■ Instructions to follow ■
Keep the pictures out, and restate the listing that follows exactly as written.

<<<<

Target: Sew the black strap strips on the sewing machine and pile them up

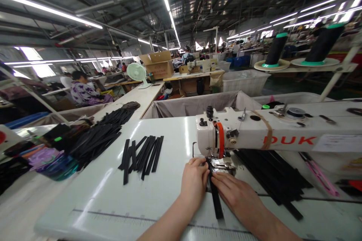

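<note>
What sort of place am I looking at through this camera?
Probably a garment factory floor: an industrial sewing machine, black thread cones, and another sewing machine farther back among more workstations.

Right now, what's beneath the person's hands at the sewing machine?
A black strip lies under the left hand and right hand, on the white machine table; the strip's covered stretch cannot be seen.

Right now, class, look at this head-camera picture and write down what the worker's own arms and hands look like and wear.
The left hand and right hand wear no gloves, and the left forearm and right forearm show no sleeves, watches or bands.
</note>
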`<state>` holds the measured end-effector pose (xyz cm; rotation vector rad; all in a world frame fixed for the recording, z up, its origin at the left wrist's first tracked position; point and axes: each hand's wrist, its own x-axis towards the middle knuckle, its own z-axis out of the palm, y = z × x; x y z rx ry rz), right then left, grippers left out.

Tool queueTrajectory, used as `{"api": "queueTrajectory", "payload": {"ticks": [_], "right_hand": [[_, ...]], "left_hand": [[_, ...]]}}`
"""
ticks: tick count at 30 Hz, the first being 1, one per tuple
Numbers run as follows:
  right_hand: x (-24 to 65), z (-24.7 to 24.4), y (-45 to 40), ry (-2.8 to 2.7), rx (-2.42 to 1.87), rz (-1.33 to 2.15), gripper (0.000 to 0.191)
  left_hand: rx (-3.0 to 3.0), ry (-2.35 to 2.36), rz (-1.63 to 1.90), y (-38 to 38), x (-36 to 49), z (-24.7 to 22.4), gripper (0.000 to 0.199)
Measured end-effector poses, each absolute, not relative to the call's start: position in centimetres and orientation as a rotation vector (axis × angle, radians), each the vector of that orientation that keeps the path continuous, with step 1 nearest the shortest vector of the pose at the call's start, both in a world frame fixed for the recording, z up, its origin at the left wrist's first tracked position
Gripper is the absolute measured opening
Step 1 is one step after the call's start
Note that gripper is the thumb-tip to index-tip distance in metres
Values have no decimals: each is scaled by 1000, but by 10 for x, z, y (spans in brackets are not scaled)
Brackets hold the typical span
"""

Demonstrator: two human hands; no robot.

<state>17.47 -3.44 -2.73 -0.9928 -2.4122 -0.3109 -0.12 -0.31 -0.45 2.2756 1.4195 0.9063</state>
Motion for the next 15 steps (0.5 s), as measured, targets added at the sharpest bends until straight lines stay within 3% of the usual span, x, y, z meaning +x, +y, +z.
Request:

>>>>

■ Output for this exercise ■
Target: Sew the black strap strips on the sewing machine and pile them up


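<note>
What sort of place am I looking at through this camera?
Probably a garment factory floor: an industrial sewing machine, black thread cones, and another sewing machine farther back among more workstations.

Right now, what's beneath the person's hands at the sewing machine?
A black strip lies under the left hand and right hand, on the white machine table; the strip's covered stretch cannot be seen.

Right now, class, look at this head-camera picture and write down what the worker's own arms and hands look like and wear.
The left hand and right hand wear no gloves, and the left forearm and right forearm show no sleeves, watches or bands.
</note>
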`<state>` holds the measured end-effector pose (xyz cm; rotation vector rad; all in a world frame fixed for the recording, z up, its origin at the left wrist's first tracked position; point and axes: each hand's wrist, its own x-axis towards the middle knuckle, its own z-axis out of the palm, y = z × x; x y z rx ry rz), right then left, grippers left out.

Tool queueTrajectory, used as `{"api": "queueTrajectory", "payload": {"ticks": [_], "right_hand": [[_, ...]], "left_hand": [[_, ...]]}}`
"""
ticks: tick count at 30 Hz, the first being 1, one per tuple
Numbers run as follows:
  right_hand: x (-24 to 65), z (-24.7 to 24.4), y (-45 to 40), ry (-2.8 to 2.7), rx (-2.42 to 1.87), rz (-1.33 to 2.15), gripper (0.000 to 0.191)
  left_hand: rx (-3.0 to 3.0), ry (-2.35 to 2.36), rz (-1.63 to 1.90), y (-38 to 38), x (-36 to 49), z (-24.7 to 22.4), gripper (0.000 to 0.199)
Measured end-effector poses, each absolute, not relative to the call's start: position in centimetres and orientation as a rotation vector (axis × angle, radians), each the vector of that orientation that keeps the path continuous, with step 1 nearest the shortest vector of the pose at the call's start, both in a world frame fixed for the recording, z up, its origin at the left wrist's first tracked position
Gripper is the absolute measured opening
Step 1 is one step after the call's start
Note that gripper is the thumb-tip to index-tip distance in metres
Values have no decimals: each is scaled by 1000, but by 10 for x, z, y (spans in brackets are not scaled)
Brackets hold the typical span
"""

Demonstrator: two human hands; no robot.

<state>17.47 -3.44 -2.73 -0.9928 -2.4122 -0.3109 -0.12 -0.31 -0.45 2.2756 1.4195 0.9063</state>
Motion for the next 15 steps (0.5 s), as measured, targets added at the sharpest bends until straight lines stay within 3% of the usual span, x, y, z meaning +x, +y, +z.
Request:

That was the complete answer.